__WHAT TO WORK ON__.
Retype the listing exactly; omit pictures.

__INFORMATION SHOWN__.
○ ○ ○ ○ ○

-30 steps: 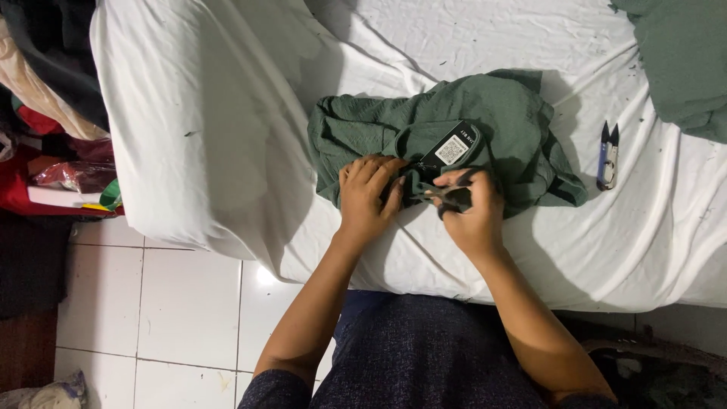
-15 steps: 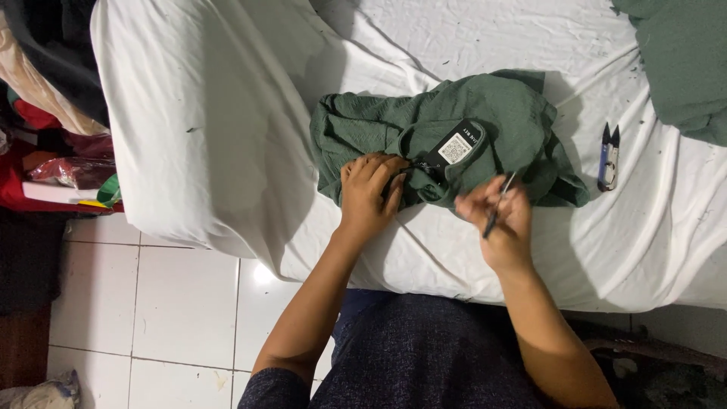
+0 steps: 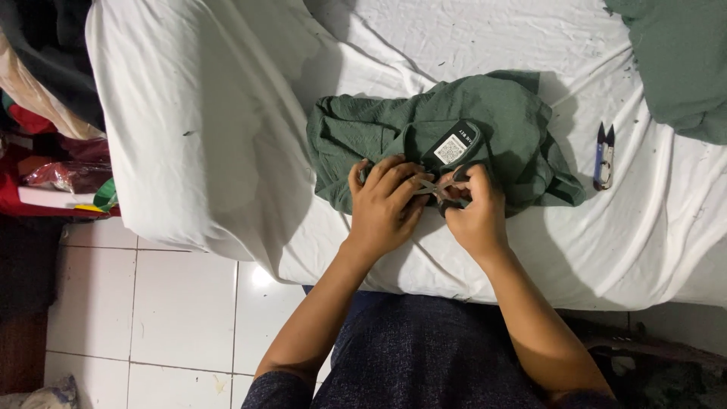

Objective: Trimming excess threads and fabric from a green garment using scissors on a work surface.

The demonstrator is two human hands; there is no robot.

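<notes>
Nearest the camera, the person's lap in dark blue patterned cloth [image 3: 424,356] sits against the edge of the bed, and both forearms reach up from it to the folded dark green garment of crinkled fabric [image 3: 485,129], which lies on the white bed sheet [image 3: 227,151] and serves as the landmark here. The left hand [image 3: 385,203] rests on the garment's near edge, fingers curled and pressing a small fold of cloth flat. The right hand [image 3: 473,208], just beside it and touching the same edge, is closed around a small pair of thread snips [image 3: 438,187], whose metal tips point left toward the left fingers, their long axis running roughly side to side along the garment's near edge. To do this well, it would seem wise to keep the cloth taut under the left fingers and let only the loose thread, not the fabric, sit between the blades. Just beyond the hands, on top of the garment, lies a black hang tag with a white printed square [image 3: 453,144], tilted with its long axis running from near-left to far-right. Well to the right of the garment, a second pair of blue-handled snips [image 3: 603,155] lies on the sheet, tips pointing away. Farther right, another piece of green cloth [image 3: 674,60] reaches the frame corner.
</notes>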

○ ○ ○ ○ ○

__ANSWER TO THIS TASK__.
-30 steps: 
-15 steps: 
+0 steps: 

Objective: Trimming excess threads and fabric from a green garment using scissors on a work surface.

The demonstrator is two human hands; there is no robot.

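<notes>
Nearest the camera, the person's lap in dark blue patterned cloth [image 3: 424,356] sits against the edge of the bed, and both forearms reach up from it to the folded dark green garment of crinkled fabric [image 3: 485,129], which lies on the white bed sheet [image 3: 227,151] and serves as the landmark here. The left hand [image 3: 385,203] rests on the garment's near edge, fingers curled and pressing a small fold of cloth flat. The right hand [image 3: 473,208], just beside it and touching the same edge, is closed around a small pair of thread snips [image 3: 438,187], whose metal tips point left toward the left fingers, their long axis running roughly side to side along the garment's near edge. To do this well, it would seem wise to keep the cloth taut under the left fingers and let only the loose thread, not the fabric, sit between the blades. Just beyond the hands, on top of the garment, lies a black hang tag with a white printed square [image 3: 453,144], tilted with its long axis running from near-left to far-right. Well to the right of the garment, a second pair of blue-handled snips [image 3: 603,155] lies on the sheet, tips pointing away. Farther right, another piece of green cloth [image 3: 674,60] reaches the frame corner.
</notes>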

The exercise requires nothing more.